### Work order
With the line containing "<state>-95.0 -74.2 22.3" as the first line and the last line of the records as the final one, reproduce that range exactly.

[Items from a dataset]
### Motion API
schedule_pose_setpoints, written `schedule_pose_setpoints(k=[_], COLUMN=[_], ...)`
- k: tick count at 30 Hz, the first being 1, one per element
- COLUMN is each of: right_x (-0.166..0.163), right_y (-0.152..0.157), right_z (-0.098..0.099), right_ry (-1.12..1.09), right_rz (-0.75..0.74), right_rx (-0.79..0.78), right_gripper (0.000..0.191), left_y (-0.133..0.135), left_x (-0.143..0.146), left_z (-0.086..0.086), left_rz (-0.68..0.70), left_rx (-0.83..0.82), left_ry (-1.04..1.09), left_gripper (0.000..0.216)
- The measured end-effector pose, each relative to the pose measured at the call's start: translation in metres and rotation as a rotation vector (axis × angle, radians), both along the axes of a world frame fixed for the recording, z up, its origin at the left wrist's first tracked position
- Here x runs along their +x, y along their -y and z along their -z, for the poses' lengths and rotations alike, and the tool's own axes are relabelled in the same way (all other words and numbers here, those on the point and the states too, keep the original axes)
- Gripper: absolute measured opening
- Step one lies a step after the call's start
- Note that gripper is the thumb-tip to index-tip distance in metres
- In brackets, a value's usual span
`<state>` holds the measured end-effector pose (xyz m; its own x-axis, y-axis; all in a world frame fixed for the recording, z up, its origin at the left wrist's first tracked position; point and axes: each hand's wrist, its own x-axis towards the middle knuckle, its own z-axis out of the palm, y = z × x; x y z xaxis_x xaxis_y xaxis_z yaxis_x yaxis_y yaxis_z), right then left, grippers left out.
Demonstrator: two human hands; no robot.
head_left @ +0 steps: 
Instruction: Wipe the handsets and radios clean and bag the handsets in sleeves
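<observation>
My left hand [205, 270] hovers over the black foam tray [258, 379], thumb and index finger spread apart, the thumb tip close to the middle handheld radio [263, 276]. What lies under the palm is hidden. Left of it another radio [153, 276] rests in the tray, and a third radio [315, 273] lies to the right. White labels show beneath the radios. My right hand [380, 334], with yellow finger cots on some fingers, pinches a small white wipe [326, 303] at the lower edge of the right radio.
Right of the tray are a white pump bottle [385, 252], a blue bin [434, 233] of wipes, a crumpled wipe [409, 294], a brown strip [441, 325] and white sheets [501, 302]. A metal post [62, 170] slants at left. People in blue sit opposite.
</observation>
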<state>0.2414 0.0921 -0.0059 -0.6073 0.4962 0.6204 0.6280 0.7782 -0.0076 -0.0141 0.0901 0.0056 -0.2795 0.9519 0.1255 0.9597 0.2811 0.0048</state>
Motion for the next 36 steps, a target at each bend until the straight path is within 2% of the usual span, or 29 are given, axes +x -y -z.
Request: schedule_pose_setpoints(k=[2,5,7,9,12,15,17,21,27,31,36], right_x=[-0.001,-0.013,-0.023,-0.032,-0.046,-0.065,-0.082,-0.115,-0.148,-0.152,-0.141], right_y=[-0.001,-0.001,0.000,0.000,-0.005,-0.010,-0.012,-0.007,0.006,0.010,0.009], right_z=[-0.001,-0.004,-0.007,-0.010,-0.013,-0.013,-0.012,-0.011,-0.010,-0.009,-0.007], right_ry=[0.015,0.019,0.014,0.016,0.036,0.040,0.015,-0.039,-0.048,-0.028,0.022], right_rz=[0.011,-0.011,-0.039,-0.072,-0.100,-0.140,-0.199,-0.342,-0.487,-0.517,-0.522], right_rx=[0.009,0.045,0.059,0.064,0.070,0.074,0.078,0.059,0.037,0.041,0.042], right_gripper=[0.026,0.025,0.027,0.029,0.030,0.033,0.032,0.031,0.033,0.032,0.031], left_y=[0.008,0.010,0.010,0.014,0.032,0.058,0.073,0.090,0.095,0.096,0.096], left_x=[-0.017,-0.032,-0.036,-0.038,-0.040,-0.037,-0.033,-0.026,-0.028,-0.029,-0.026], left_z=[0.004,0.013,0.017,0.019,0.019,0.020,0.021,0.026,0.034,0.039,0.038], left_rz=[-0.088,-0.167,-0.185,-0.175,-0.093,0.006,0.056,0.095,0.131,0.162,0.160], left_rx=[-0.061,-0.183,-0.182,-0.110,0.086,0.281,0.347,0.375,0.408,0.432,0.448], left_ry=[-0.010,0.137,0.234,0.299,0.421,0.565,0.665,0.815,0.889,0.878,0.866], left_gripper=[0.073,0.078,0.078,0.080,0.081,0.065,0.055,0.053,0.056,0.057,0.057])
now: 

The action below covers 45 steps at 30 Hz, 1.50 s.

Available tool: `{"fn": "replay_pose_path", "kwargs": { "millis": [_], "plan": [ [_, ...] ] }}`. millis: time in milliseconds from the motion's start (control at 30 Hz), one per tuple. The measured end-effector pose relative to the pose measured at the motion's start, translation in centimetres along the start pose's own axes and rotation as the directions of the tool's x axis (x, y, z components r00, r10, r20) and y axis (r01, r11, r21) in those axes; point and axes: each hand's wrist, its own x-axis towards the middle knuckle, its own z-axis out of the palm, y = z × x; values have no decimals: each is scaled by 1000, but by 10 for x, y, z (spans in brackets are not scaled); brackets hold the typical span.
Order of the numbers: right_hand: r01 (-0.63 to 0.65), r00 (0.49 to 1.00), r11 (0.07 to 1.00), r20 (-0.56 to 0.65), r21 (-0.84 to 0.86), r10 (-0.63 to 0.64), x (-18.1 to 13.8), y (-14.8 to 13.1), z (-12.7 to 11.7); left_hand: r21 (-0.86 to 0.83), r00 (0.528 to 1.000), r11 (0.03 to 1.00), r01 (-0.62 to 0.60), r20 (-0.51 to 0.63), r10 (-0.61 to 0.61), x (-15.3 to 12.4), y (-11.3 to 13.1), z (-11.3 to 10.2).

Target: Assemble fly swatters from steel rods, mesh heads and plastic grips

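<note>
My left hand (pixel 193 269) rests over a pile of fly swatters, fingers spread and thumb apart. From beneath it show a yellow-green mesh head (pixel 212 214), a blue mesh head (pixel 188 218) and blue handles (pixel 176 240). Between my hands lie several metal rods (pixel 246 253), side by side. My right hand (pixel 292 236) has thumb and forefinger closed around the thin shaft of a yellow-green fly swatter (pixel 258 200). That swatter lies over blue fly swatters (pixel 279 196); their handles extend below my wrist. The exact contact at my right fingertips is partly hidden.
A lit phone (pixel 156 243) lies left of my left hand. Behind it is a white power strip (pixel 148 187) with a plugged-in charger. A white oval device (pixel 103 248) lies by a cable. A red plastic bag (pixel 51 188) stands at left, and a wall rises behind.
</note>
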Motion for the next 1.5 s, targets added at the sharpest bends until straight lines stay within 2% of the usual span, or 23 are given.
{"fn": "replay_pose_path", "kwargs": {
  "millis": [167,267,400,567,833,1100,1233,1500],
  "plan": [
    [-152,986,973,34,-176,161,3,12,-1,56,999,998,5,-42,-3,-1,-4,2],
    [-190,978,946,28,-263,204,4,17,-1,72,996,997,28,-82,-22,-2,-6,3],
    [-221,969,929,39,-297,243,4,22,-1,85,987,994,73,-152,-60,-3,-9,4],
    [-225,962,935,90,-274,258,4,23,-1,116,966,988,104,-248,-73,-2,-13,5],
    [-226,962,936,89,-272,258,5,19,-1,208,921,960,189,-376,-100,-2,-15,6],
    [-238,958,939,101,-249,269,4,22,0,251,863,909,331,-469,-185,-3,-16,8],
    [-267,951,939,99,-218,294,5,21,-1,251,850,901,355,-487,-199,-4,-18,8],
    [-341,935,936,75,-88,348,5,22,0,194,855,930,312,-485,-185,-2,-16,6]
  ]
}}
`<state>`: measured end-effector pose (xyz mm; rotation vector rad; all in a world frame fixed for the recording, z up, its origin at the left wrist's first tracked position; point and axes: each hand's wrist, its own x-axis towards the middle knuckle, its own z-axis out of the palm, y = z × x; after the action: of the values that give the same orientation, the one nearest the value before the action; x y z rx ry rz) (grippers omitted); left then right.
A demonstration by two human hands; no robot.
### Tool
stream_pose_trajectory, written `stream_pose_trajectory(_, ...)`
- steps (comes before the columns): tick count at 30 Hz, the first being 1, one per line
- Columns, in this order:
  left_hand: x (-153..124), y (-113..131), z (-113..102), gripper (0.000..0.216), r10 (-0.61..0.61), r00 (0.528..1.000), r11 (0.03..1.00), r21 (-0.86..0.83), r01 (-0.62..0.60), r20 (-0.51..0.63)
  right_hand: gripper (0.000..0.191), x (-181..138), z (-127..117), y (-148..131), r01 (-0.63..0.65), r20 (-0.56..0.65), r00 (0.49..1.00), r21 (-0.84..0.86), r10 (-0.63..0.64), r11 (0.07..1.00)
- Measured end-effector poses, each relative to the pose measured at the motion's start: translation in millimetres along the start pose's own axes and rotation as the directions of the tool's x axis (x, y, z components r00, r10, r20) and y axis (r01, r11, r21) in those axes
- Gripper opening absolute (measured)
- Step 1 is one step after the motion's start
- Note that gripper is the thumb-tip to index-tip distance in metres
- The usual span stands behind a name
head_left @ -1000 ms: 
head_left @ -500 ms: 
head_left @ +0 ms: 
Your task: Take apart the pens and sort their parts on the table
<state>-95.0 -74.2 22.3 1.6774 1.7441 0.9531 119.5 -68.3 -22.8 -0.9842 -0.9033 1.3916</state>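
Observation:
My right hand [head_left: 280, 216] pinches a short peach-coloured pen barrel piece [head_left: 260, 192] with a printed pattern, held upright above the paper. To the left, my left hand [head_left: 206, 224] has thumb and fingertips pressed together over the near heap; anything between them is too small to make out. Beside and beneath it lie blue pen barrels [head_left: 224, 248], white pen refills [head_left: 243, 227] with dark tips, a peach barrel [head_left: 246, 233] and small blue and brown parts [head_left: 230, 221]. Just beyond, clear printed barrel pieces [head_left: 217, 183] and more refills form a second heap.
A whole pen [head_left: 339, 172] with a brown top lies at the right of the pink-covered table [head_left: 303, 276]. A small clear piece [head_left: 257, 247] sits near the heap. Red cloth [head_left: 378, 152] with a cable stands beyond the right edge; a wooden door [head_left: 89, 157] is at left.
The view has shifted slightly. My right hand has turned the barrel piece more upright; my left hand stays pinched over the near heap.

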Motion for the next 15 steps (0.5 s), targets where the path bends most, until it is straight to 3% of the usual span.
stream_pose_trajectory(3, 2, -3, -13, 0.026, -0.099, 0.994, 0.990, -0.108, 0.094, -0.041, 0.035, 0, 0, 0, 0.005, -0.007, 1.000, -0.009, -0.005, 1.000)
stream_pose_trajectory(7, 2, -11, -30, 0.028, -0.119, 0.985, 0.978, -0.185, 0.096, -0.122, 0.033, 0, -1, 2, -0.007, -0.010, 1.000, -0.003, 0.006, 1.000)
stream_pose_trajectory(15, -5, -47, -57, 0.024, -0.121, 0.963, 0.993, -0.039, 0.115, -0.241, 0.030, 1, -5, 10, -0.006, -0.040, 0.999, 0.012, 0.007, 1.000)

### Output below
<state>-95.0 -74.2 22.3 1.6774 1.7441 0.9531 119.5 -68.3 -22.8 -0.9842 -0.9033 1.3916</state>
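Observation:
My right hand [head_left: 280, 216] pinches a short peach-coloured pen barrel piece [head_left: 260, 192] with a printed pattern, held upright above the paper. To the left, my left hand [head_left: 206, 224] has thumb and fingertips pressed together over the near heap; anything between them is too small to make out. Beside and beneath it lie blue pen barrels [head_left: 224, 248], white pen refills [head_left: 243, 227] with dark tips, a peach barrel [head_left: 246, 233] and small blue and brown parts [head_left: 230, 221]. Just beyond, clear printed barrel pieces [head_left: 217, 183] and more refills form a second heap.
A whole pen [head_left: 339, 172] with a brown top lies at the right of the pink-covered table [head_left: 303, 276]. A small clear piece [head_left: 257, 247] sits near the heap. Red cloth [head_left: 378, 152] with a cable stands beyond the right edge; a wooden door [head_left: 89, 157] is at left.
The view has shifted slightly. My right hand has turned the barrel piece more upright; my left hand stays pinched over the near heap.
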
Motion for the next 15 steps (0.5 s), targets where the path bends most, until it is straight to 3% of the usual span.
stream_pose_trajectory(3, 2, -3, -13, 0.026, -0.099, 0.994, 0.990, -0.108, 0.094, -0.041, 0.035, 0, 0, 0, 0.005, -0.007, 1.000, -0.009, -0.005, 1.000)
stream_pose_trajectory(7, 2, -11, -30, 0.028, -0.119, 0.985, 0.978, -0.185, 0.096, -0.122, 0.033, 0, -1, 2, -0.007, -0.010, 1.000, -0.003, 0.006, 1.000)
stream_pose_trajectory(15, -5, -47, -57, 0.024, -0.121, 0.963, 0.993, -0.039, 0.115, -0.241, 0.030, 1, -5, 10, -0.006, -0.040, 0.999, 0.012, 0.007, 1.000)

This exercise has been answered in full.